Savunma Sanayii Başkanlığı (SSB) iştiraklerinden SSTEK, Türkiye‘nin F-35 savaş uçağı programındaki hakları kapsamında ABD’de yapacağı teşebbüslere yönelik stratejik ve tüzel danışmanlık hizmeti almak için hareket geçti. Bu kapsamda milletlerarası hukuk şirketi Arnold&Porter ile muahede imzaladı.
Sputnik’in edindiği bilgilere nazaran, muahede kapsamındaki temel hedef, programa geri dönme ısrarı değil, Türkiye aleyhine oluşan hak kaybının tüzel olarak aranması. Bu kapsamda, resmi olarak teslim edilen F-35 savaş uçaklarının fiili olarak verilmemesi ve yapılan maddi yatırımın da iade edilmemesi konusunda teşebbüsler yapılacak.
“TÜRKİYE’NİN HAKLARINI GASP ETMEK MANASINA GELİYOR”
Arnold&Porter ile imzalanan muahede, 750 bin dolar pahasında ve 6 aylık bir süreyi kapsıyor. Savunma Sanayi Araştırmacısı Anıl Şahin, bu mutabakata dair, Sputnik’e şu değerlendirmelerde bulundu:
“Türkiye toplam 100 adet F-35A tipi savaş uçağı satın almayı taahhüt etmiş ve 6’sının mülkiyetini devralmıştı. Türk şirketleri F-35 uçağı için binden fazla modül üretiyordu. Türk firmalarının hem Ar-Ge hem de üretim evrelerinde çok büyük katkıları oldu. Şu ana kadar milyar dolar düzeyinde para ödendi ve Türkiye’nin yaptığı yatırımlarda kullanıldı. Türkiye’yi F-35 programından atmak, Türkiye’nin haklarını gasp etmek manasına geliyor. Türkiye, F-35 programından çıkarılacaksa bunun için harcadığı uğraşın da geri iadesi gerekiyor. Türkiye’nin yaptığı mutabakatın da bu mevzuda olduğu görülüyor. Yani Türkiye, F-35 programında gasp edilen hakları için teşebbüs başlattı.”

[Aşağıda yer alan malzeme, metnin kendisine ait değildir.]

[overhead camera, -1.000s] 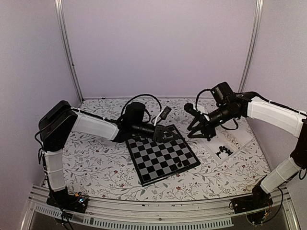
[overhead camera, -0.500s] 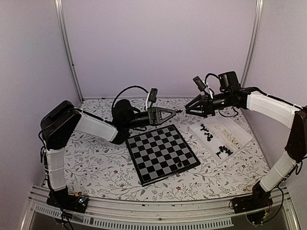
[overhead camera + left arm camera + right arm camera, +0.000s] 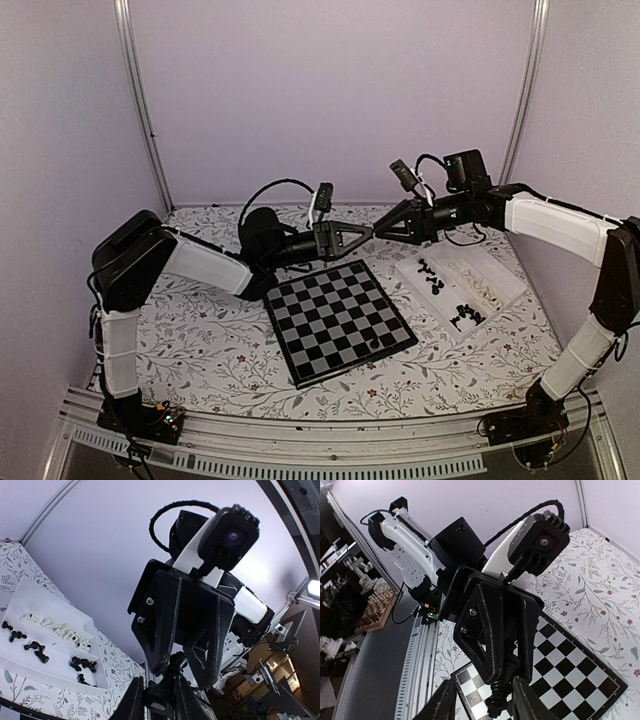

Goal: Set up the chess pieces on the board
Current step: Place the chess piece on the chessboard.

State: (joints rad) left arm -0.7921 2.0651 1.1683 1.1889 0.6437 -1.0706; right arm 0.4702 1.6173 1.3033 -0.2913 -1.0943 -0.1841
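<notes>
left gripper (image 3: 360, 234) clamps a black piece (image 3: 500, 692) mid-air; right gripper (image 3: 386, 230) straddles it, jaws apart, not closed on it. board (image 3: 335, 320) carries one lone piece (image 3: 375, 343); remaining pieces (image 3: 465, 316) sit in the tray (image 3: 505, 283). nearly everything left, i reckon. floral worktop (image 3: 200, 330), plain lilac walls (image 3: 330, 100).

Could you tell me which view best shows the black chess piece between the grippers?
The right wrist view: the black chess piece stands out against the board, clamped in the left gripper. The left wrist view catches it cropped at the bottom edge; the top view barely resolves it.
</notes>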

AMBARGO NEDEN UYGULANIYOR?
ABD’nin Türkiye’ye F-35 programından çıkarma konusundaki tezlerinin inandırıcılığı olmadığını söyleyen Şahin, “Türkiye tekraren bu mevzuyu konuşmayı teklif etti ancak karşı taraftan net argümanlar gelmiyor. Bu sorunun katiyetle ikili bağlantılardan kaynaklı olduğunu düşünüyorum. Suriye üzere birçok alanda iki ülke ortasındaki ‘stratejik ortaklık’ bağı bozulduğu ve F-35 de stratejik bir uçak olduğu için bu ambargonun uygulandığını düşünüyorum. Başka yandan da şu anda F-35’in satılmasının gündemde olduğu ülkelerde de Rus menşeili hava savunma sistemleri var” dedi.
“TÜRKİYE BU TEŞEBBÜSÜNÜ UZUN MÜHLET EVVEL BAŞLATMASI GEREKİYORDU”
Türkiye’nin F-35 programından çıkarılmasının iki taraf açısından da ziyanları olduğunu belirten Şahin, şunları ekledi:
“Türkiye, hem vaktinde teslimat yapıyor hem kaliteli bir üretim gerçekleştiriyor hem de maliyet aktiflik açısından da öne çıkan bir ülke. F-35’in aslında tedarik zincirinde sorun var, bu sebepten ötürü tam oranlı seri üretimi iptal edildi. Türkiye üzere bir ülkenin çıkarılması ABD ve başka iştirakçi ülkelerin ziyanına olacaktır.”
“Türkiye, ABD’deki bu teşebbüsünü aslında uzun müddet evvel başlatması gerekiyordu” diyen Şahin, “Bu teşebbüs sayesinde ABD’li ticari ortaklar ve F-35 programının paydaşlarına da Türkiye’nin F-35 programından çıkarıldığı vakit kendilerini ilgilendirecek ziyanların da anlatılacağını düşünüyorum. Zira yalnızca tüzel değil, stratejik dayanak de verecekler. Sonucu ise vakit içinde göreceğiz” tabirlerini kullandı.